# DATASET SECTION:
• • • • •
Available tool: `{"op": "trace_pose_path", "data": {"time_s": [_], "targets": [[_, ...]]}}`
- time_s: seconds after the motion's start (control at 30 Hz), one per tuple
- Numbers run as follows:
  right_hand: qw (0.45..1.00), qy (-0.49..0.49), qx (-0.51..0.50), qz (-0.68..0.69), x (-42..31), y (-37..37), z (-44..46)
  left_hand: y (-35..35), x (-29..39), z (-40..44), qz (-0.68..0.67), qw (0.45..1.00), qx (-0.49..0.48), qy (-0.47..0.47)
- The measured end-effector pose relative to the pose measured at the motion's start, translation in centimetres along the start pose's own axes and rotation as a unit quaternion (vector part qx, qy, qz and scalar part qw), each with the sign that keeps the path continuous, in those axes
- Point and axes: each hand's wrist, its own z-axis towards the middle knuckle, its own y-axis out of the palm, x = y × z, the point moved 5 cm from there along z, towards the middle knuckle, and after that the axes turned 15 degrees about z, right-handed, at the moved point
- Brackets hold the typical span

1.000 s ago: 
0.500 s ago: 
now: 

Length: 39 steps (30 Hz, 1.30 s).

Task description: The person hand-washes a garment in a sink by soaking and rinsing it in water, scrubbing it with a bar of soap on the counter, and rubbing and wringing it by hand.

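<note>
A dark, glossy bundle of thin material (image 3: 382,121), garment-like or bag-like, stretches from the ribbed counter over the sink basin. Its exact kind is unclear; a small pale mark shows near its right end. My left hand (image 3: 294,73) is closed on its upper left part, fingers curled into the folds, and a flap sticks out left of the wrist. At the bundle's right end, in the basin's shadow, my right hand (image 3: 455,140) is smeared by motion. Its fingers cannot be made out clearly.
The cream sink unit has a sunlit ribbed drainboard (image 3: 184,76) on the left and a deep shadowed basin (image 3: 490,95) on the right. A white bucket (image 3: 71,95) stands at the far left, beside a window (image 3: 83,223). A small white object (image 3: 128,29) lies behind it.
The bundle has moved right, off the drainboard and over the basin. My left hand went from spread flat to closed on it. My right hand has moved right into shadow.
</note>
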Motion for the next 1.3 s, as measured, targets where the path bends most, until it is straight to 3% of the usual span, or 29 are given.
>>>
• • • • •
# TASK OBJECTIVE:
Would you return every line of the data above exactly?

# RESPONSE BELOW:
Available tool: `{"op": "trace_pose_path", "data": {"time_s": [_], "targets": [[_, ...]]}}`
- time_s: seconds after the motion's start (control at 30 Hz), one per tuple
- Numbers run as follows:
  right_hand: qw (0.45..1.00), qy (-0.49..0.49), qx (-0.51..0.50), qz (-0.68..0.69), x (-42..31), y (-37..37), z (-44..46)
  left_hand: y (-35..35), x (-29..39), z (-40..44), qz (-0.68..0.67), qw (0.45..1.00), qx (-0.49..0.48), qy (-0.47..0.47)
- The measured end-effector pose relative to the pose measured at the motion's start, translation in centimetres along the start pose's own axes and rotation as a unit quaternion (vector part qx, qy, qz and scalar part qw), each with the sign that keeps the path continuous, in those axes
- Point and axes: each hand's wrist, its own z-axis towards the middle knuckle, its own y-axis out of the palm, x = y × z, the point moved 5 cm from there along z, towards the middle knuckle, and after that the axes turned 15 degrees about z, right-handed, at the moved point
- Brackets hold the typical span

1.000 s ago: 
0.500 s ago: 
now: 

Length: 39 steps (30 Hz, 1.30 s).

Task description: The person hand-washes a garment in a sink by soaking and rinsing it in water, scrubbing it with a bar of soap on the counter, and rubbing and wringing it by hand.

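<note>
A dark, glossy bundle of thin material (image 3: 382,121), garment-like or bag-like, stretches from the ribbed counter over the sink basin. Its exact kind is unclear; a small pale mark shows near its right end. My left hand (image 3: 294,73) is closed on its upper left part, fingers curled into the folds, and a flap sticks out left of the wrist. At the bundle's right end, in the basin's shadow, my right hand (image 3: 455,140) is smeared by motion. Its fingers cannot be made out clearly.
The cream sink unit has a sunlit ribbed drainboard (image 3: 184,76) on the left and a deep shadowed basin (image 3: 490,95) on the right. A white bucket (image 3: 71,95) stands at the far left, beside a window (image 3: 83,223). A small white object (image 3: 128,29) lies behind it.
The bundle has moved right, off the drainboard and over the basin. My left hand went from spread flat to closed on it. My right hand has moved right into shadow.
</note>
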Motion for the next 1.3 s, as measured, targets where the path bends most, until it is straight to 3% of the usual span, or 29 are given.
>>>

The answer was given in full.